**Aim of the task**: Every line between the top of the data below and the line with "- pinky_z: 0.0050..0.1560", both ends included, must be retyped exactly.

**Study material**:
Segment Open

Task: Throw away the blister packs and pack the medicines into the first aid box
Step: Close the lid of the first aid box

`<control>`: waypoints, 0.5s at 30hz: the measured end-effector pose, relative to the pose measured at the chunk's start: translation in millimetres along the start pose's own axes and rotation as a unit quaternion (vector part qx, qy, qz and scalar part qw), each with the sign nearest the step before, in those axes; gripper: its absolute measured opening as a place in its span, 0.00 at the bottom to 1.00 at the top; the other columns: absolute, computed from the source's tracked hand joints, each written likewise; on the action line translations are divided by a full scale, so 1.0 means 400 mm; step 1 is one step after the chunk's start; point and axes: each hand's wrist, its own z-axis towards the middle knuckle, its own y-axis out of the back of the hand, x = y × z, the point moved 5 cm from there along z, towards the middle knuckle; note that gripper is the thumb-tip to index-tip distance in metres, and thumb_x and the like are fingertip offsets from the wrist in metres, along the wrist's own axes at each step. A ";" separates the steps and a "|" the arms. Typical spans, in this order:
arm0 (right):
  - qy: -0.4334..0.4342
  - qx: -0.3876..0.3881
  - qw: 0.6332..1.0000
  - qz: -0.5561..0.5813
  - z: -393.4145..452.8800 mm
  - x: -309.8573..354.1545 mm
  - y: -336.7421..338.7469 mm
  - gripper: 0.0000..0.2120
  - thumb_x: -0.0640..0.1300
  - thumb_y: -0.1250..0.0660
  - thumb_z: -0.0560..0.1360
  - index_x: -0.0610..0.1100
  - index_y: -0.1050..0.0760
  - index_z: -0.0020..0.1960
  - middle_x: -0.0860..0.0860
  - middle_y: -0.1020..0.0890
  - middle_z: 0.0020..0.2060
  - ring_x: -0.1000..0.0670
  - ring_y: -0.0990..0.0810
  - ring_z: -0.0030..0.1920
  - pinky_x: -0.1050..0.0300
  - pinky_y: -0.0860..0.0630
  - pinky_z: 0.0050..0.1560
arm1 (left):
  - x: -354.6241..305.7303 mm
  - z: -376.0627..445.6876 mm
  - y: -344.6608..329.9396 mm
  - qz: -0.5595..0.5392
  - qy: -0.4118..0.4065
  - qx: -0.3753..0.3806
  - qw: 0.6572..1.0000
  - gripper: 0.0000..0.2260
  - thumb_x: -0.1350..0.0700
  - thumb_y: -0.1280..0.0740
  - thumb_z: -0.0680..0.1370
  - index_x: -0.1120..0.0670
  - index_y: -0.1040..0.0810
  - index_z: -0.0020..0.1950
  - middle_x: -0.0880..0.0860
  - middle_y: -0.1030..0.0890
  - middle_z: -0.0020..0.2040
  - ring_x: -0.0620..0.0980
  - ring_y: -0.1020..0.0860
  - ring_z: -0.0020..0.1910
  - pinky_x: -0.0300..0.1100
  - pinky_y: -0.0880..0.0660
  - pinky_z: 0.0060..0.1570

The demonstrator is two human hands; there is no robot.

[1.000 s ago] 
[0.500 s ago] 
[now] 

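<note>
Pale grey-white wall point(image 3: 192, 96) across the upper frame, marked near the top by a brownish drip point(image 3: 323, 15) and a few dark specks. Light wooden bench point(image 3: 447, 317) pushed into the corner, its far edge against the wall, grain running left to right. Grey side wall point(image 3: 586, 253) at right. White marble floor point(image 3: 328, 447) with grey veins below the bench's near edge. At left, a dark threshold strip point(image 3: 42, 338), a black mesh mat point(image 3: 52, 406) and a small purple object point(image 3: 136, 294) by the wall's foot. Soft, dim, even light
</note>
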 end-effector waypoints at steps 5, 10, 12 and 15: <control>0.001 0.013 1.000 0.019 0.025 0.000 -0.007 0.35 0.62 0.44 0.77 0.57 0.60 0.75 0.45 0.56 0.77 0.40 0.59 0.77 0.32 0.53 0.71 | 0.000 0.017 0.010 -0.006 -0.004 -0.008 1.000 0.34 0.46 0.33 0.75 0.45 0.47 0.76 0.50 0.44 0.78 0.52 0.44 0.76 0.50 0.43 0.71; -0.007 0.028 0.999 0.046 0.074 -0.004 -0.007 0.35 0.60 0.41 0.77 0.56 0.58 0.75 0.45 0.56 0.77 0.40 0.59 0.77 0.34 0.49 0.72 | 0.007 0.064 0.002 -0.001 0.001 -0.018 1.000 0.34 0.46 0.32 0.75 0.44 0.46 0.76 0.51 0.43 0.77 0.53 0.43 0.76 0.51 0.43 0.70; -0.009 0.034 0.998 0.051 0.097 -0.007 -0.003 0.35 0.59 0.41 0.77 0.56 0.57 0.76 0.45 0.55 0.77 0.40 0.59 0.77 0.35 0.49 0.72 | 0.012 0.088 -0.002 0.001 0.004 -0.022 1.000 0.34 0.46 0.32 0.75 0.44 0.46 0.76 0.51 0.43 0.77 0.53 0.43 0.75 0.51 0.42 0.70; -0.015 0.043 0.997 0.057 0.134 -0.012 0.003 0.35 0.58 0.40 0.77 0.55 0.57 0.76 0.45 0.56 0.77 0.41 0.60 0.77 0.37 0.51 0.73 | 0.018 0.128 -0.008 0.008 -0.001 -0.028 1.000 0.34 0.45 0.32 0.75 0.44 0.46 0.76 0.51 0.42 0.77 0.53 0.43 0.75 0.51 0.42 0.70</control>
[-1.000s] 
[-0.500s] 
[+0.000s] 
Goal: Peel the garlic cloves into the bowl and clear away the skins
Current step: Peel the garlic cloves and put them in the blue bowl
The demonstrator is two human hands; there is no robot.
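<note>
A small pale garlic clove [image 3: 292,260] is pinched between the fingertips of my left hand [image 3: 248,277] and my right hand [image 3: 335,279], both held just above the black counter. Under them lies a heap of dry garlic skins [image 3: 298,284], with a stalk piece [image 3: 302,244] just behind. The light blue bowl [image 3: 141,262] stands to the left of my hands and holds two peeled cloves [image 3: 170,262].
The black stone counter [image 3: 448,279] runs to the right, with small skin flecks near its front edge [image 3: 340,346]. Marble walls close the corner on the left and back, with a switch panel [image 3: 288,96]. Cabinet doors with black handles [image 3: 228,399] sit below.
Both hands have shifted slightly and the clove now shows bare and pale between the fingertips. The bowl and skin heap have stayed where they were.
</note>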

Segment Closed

**Output for this task**:
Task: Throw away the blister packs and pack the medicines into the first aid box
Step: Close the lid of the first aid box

`<control>`: waypoints, 0.5s at 30hz: the measured end-effector pose, relative to the pose measured at the chunk's start: translation in millimetres along the start pose's own axes and rotation as a unit quaternion (vector part qx, qy, qz and scalar part qw), each with the sign nearest the step before, in those axes; gripper: its absolute measured opening as a place in its span, 0.00 at the bottom to 1.00 at the top; the other columns: absolute, computed from the source's tracked hand joints, each written likewise; on the action line translations are divided by a full scale, so 1.0 means 400 mm; step 1 is one step after the chunk's start; point and axes: each hand's wrist, its own z-axis towards the middle knuckle, its own y-axis out of the back of the hand, x = y × z, the point moved 5 cm from there along z, towards the middle knuckle; note that gripper is the thumb-tip to index-tip distance in metres, and thumb_x and the like are fingertip offsets from the wrist in metres, along the wrist's own axes at each step. A ";" separates the steps and a "|" the arms. Typical spans, in this order:
arm0 (right):
  - qy: -0.4334..0.4342
  - qx: -0.3876..0.3881
  - qw: 0.6332..1.0000
  - qz: -0.5561..0.5813
  - z: -393.4145..452.8800 mm
  - x: -309.8573..354.1545 mm
  - y: -336.7421..338.7469 mm
  - gripper: 0.0000..0.2120
  - thumb_x: -0.0640..0.1300
  - thumb_y: -0.1250..0.0660
  - thumb_z: -0.0560..0.1360
  - index_x: -0.0610..0.1100
  - index_y: -0.1050..0.0760
  - index_z: -0.0020..0.1960
  - middle_x: -0.0860..0.0860
  - middle_y: -0.1020..0.0890
  - middle_z: 0.0020..0.2060
  - ring_x: -0.1000..0.0670
  - ring_y: -0.0990..0.0810
  - ring_z: -0.0030..0.1920
  - pinky_x: -0.1050..0.0300
  - pinky_y: -0.0860..0.0630
  - pinky_z: 0.0050..0.1560

There is nothing further in this answer.